Last week I announced a new focus for my blog: codifying my thoughts around the new role of Analytics Engineering. The post led to some interesting exchanges with longtime readers. I thought that two of these questions, along with my responses, might interest a wider audience, so I am copying them here.
At the highest level, you can probably consider these job titles to be interchangable. When you get into the details, though, there are meaningful differences.
Both titles refer to software engineers. That is, the primary responsibility for both is writing and maintaining software. This is in contrast to a Data Analyst or Data Scientist, where the primary responsibility is “saying something about data”.
Data Engineer is a more established position. People in these positions typically work with “Big Data” stores such as Hadoop and Spark. They use data pipeline tools such as Airflow. Many of these jobs involve working on a team with a large number of engineers, where you might have little or no contact with analysts and scientists.
Analytics Engineer is a newer role, so the responsibilities can vary more from company to company. They tend to require advanced knowledge of SQL but not experience with Big Data stores.

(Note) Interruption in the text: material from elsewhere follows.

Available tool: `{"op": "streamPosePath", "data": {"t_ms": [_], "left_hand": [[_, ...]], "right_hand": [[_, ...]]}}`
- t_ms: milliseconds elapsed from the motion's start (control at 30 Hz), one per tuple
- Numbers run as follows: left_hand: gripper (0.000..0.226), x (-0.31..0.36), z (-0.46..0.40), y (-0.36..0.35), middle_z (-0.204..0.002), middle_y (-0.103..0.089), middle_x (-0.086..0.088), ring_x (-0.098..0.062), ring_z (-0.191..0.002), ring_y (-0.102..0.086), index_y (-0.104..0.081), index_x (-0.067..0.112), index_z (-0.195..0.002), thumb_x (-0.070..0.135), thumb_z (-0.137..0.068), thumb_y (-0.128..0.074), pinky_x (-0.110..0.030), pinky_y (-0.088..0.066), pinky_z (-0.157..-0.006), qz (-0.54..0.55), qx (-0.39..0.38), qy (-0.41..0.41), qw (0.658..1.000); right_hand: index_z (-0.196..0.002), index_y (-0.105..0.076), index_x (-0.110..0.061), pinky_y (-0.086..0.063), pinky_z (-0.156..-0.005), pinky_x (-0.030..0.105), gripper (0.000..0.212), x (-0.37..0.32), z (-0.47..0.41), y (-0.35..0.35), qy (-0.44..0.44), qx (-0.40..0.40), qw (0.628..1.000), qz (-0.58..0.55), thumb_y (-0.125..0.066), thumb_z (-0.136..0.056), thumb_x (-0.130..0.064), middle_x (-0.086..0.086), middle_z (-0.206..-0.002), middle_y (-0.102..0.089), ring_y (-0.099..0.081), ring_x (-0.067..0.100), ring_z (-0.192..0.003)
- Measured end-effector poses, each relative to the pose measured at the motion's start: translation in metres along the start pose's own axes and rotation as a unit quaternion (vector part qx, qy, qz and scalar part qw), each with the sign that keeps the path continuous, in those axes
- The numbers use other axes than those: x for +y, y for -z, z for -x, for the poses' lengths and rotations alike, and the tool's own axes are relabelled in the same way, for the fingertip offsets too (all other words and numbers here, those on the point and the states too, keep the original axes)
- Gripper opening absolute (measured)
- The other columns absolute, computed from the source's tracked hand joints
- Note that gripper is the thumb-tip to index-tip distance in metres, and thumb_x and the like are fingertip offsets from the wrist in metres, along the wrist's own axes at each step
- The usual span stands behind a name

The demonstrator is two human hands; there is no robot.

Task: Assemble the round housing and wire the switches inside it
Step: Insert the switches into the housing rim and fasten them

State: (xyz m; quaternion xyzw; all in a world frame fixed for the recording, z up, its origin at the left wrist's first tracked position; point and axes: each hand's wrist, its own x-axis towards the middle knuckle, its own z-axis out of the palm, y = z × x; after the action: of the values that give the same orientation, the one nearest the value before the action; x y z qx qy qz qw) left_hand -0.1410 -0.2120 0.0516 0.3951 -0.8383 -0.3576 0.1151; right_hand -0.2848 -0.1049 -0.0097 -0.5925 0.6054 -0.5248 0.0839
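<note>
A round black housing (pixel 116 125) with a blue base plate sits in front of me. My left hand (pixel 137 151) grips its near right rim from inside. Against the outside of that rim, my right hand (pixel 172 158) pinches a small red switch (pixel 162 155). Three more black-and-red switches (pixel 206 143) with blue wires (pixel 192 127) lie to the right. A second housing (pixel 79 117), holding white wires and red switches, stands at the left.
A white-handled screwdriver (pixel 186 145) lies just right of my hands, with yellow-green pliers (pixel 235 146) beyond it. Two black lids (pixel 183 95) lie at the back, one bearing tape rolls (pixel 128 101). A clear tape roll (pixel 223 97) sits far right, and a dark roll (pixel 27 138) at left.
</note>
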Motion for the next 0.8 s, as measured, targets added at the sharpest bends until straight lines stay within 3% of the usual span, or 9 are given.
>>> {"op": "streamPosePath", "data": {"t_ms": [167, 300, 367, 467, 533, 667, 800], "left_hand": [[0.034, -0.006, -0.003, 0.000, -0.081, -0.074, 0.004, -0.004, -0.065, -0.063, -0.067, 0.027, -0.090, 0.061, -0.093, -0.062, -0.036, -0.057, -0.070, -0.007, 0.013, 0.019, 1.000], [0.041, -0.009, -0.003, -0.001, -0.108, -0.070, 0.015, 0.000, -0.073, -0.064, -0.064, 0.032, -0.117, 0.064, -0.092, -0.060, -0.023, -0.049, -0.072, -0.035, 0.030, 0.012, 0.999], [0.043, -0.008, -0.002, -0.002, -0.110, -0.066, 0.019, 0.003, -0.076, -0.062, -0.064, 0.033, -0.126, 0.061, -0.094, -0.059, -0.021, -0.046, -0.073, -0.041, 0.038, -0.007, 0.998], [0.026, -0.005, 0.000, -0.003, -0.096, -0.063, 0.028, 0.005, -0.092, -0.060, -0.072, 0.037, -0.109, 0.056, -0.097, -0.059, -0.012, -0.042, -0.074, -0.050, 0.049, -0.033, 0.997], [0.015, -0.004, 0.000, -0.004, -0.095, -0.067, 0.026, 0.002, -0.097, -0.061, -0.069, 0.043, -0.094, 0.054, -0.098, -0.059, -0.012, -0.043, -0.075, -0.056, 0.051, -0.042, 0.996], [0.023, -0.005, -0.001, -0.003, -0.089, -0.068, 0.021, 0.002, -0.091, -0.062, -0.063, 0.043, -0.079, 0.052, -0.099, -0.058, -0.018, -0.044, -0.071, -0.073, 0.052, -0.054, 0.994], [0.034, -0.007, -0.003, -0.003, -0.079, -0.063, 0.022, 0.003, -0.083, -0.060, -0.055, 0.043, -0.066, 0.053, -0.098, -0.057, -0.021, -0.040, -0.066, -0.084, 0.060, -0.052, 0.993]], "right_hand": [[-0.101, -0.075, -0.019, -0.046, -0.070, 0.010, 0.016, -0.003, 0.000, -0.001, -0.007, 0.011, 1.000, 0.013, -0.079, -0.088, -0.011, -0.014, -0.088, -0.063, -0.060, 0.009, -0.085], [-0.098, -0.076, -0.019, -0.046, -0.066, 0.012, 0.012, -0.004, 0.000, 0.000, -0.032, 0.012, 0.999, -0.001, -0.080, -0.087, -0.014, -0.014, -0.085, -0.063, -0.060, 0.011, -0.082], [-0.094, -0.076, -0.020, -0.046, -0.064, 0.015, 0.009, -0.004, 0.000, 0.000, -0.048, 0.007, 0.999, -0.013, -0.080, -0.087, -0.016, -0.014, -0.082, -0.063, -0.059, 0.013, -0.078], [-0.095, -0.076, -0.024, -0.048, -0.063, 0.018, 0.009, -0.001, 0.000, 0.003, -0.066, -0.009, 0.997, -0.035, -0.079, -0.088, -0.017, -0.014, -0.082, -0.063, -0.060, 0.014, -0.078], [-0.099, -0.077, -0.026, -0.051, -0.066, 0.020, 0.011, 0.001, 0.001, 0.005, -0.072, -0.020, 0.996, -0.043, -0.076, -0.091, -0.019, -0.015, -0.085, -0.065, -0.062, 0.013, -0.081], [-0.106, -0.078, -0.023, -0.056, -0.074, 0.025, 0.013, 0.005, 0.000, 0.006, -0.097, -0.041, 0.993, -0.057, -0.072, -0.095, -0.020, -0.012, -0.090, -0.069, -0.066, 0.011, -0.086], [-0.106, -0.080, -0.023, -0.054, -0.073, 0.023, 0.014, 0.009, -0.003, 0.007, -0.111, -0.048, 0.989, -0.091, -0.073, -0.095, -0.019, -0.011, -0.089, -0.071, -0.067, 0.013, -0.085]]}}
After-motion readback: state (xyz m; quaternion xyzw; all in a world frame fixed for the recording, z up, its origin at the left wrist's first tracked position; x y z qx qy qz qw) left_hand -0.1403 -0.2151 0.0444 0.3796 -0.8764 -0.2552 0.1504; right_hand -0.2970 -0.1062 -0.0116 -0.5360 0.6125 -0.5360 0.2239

They also have regular contact with Data Analysts and Data Scientists, and write custom code for them.
I recently spoke with a manger looking to fill an Analytics Engineer position. He described their need this way: “We have a team of 6 data scientists who have written a lot of code. They are great scientists / statisticians, but not great software engineers. They’re now spending too much time maintaining this code. I want a ‘real’ software engineer to come in and take ownership of all this code. That way the scientists can focus more on designing experiments and interpreting data.”
The specific paper this reader referred to is Passing the Data Baton: A Retrospective Analysis on Data Science Work and Workers. I read the paper and enjoyed it.
One reason I liked it was this quote: “There exists ambiguity and even some contention as to what data science actually is.” When researchers at Tableau say that, then it gives cover to people like me when we say we don’t know what data science is either!
Page 7 of the paper has this table. It attempts to capture both the process that Data Science teams are engaged in, as well as the roles of the members that make up those teams. It describes data science as a 4-step process (Preparation, Deployment & Engineering, Analysis and Communication) with 9 unique roles:
This table lists two types of engineers: Data Engineers and ML / AI Engineers. Below is how they contrast the two:
Data Engineers and Machine Learning / Artificial Intelligence (ML/AI) Engineers primarily work within deployment processes but also engineer systems that facilitate data science work in general. In the terminology of the visualization literature, these roles represent fellow tool builders who, among other things, are capable of developing their own standalone data visualization tools or effectively using charting libraries in various programming languages. Data engineers ensure that artifacts can move seamlessly across data science processes and can scale to changing demands on the system, especially in situations where organizations have massive volumes of data. Data engineers tend to have a stronger background in computer science. ML/AI engineers tend to focus much more on the modeling phase of the data science process and tend to have a stronger background in statistics. Engineers have highly specialized needs of data science and visualization tools.
So where do Analytics Engineers fit into this? Using the lingo from this paper, and the description from my previous answer, I would say “An Analytics Engineer is an engineer that specializes in the Analysis process on a data science team. Like data engineers, they typically have a stronger background in computer science than statistics”.